Wouldn't it make sense to have a shared joystick library that winmm, dinput and (later on xinput) talk to rather than have different OS abstraction layers in winmm and dinput?
I agree. In fact, what I think we should do is implement the HID ioctls in ntdll, and perhaps even hid.dll on top of that. Then all the input-related stuff would just make HID ioctl calls to ntdll.
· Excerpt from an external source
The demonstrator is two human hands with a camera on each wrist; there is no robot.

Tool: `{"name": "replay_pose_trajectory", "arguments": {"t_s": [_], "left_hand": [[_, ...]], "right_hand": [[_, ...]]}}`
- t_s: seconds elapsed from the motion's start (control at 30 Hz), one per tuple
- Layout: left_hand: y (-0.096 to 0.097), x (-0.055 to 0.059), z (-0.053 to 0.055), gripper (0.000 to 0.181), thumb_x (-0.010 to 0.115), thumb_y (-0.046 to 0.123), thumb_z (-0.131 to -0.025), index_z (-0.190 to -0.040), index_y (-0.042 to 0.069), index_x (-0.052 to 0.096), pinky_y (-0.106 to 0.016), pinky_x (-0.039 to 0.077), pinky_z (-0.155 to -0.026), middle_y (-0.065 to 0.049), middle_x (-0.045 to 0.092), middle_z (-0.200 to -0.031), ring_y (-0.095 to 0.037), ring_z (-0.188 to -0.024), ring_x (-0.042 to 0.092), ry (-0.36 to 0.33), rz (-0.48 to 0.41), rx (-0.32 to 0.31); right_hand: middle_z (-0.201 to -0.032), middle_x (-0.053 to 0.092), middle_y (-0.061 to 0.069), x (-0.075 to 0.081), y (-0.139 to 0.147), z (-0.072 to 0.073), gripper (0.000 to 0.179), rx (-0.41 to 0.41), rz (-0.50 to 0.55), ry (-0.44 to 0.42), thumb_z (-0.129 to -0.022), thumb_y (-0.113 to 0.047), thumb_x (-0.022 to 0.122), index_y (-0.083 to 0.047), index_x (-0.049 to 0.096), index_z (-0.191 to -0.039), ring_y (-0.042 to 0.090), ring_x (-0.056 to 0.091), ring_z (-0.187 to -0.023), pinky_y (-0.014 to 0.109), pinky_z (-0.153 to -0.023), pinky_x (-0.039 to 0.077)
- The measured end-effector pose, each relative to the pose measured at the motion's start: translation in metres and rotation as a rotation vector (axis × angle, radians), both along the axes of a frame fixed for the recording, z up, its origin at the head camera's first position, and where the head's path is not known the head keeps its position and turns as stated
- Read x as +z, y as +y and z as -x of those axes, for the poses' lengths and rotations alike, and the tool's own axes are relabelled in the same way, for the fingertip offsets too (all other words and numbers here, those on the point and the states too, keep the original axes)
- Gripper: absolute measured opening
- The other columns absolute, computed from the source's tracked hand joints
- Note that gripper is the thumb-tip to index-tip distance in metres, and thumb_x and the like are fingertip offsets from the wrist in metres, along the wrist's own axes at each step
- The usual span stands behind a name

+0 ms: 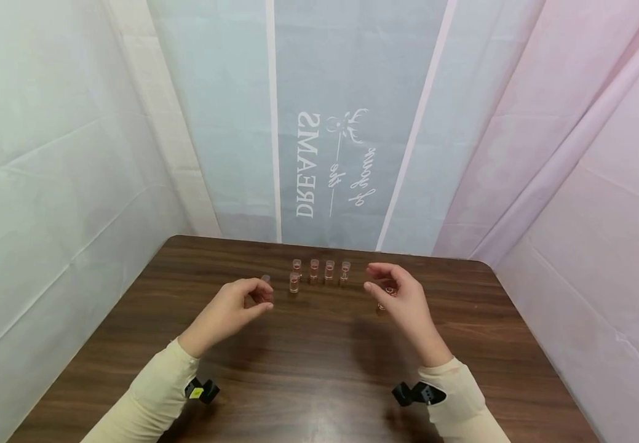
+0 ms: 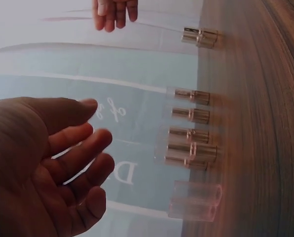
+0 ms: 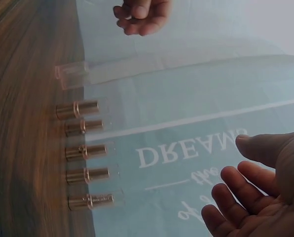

But even if we don’t wind up doing that, I definitely think that having a common library handling input devices is a good idea.
Chip
Recently I had a look at this area as well due to some xinput work I did recently, but it again adder per platform backends. In addition xinput has some nasty behaviour, which really requires dinput and xinput to have a common base. In a nutshell xinput is all about polling 'XInputGetState(device_index, ..)' and there is no method defined by xinput of enumerating a device except for checking if 'XInputGetState' returns an error. Microsoft at the time recommended to do enumeration using dinput and then mix the dinput enumeration code with some fun WMI calls to check if a device is xinput capable. To do this well dinput, xinput and even WMI need to have a similar view of input devices.
Initially I was looking at win32 raw input, because you can also use raw input for gamepads (yep, this is a 4th method in addition to winmm, dinput and xinput). It felt quite suitable and it also handles device notification (for gamepad devices you want WM_DEVICE_CHANGED notifications for hotplug notifications). The only thing it was lacking was some sort of 'SetRawInputData'-like call, which you would need for sending force feedback / rumble data to a HID device. This disqualified it for me, but it was really close.
It felt like the raw input API was a thin layer on top of HID anyway, since a lot of posts refer to HID APIs if you want to understand what is inside your data blobs. Ultimately it felt that implementing hid.dll would probably the way to go. The API is not very hard, but it is all quite low level and we would layer it on top of a higher level APIs like Linux evdev, which again feels like translating D3D bytecode back to GLSL or worse. Doing this would be quite a big undertaking and I'm not sure how easy it is to get right, especially debugging raw HID packets is no joy.